The Pingtung County Government on Wednesday certified two craftsmen who build ritual Wang Yeh boats as preservers of an intangible cultural heritage.
The craftsmen — Tsai Wen-hua (蔡文化) and Tsai Tsai-an (蔡財安) — are volunteer boatbuilders at the county’s Donglong Temple (東隆宮) in Donggang Township (東港).
Wang Yeh gods are guardian deities of war and pestilence.
Photo: CNA
Building boats for ceremonial burning as offerings to the gods is one of the most important and distinctive aspects of Wang Yeh worship, the Pingtung Cultural Affairs Bureau said.
Donglong Temple has for more than 200 years observed a boat-burning ritual every three years, the bureau said, adding that in 2010 it was recognized as a national heritage tradition.
Before 1973, the temple’s Wang Yeh boats were bamboo-and-paper miniatures, but since then the temple has constructed 13.6m-long wooden life-size boats, the bureau said.

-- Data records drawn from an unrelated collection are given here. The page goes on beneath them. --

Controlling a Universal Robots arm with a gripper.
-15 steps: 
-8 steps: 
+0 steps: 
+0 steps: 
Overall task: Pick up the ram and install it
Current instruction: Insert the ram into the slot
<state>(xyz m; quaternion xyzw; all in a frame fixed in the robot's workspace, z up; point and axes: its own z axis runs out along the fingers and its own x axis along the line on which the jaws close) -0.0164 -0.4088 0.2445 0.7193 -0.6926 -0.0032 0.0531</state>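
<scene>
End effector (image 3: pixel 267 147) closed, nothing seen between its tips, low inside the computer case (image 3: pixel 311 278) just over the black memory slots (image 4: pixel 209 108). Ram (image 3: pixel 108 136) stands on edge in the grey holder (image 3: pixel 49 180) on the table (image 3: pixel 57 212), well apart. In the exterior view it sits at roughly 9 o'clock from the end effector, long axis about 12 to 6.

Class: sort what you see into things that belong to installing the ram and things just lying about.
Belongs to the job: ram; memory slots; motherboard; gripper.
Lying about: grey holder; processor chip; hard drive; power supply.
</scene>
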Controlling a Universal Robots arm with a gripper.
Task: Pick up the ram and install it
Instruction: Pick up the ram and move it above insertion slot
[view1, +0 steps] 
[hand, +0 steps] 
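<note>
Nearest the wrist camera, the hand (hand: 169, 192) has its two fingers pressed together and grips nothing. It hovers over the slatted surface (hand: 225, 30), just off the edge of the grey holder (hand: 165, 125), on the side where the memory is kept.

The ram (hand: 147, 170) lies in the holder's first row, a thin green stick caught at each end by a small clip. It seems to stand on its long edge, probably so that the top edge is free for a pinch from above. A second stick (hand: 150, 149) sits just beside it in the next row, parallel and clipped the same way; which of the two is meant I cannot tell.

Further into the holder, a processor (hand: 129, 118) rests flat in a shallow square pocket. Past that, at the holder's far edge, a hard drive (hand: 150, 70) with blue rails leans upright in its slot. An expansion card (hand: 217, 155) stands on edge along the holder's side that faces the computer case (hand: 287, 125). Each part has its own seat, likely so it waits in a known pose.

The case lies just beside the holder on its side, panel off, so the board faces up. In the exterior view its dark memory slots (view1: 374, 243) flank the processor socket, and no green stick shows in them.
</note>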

Tsai Wen-hua, 56, from Siaoliouciou Island (小琉球) is the chief of the temple’s ship design group and has worked on 13 Wang Yeh boats.
Before building Wang Yeh boats, he was a shipwright, a profession he entered by way of his uncle-in-law after he finished elementary school, Tsai Wen-hua said.
He apprenticed under his uncle-in-law at Donggang during the winter and went fishing in the seas near Siaoliouciou in summer until he was 30, when he started to build fishing boats on contract, he said.
In 1979, he became involved in Wang Yeh boatbuilding and eventually assumed the position of chief designer after mastering the whole process, he said.
Tsai Tsai-an, 60, a sailmaker, said he came from a family of Wang Yeh boat sailmakers and that his father had worked on seven or eight boats, while he has made sails for four.
“In my father’s day, outsiders were not allowed to see the building of Wang Yeh boats and the master craftsmen worked behind closed doors,” Tsai Tsai-an said.
“About two decades ago, the process was opened up and outsiders are now permitted to observe or take photographs of the boats, but it is still forbidden for them to get too close,” he said.
Wang Yeh boats are mostly built by volunteers and the craft has had trouble recruiting young people with the skills and interests to replenish its ranks, the craftsmen said.
It is their hope that their status as intangible cultural heritage preservers and the national cultural heritage status of the temple’s Wang Yeh boat rites could contribute to the custom’s preservation, they added.